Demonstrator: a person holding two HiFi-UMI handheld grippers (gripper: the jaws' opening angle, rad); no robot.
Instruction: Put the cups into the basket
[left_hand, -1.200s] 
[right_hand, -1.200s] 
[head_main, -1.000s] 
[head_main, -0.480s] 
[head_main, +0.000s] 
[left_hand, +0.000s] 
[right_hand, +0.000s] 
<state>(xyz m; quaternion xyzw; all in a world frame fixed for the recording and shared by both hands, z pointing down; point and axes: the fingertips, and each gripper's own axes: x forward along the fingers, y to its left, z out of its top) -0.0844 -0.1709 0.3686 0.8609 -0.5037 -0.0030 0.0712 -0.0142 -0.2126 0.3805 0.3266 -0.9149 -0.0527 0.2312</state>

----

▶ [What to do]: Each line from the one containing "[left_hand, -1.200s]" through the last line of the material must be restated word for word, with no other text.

▶ [Your solution]:
[left_hand, -1.200s] 
[right_hand, -1.200s] 
[head_main, -1.000s] 
[head_main, -0.480s] 
[head_main, +0.000s] 
[left_hand, +0.000s] 
[right_hand, +0.000s] 
<state>(xyz m; quaternion xyzw; all in a world frame fixed for the recording and shared by both hands, z pointing down; point and axes: the fingertips, and each gripper's own axes: x forward along the fingers, y to its left, z out of its top) -0.0844 -0.1709 0.3686 0.8609 -0.5037 -0.0030 0.0712 -0.0142 -0.2126 0.3805 0.3266 -0.9149 -0.0527 0.2312</state>

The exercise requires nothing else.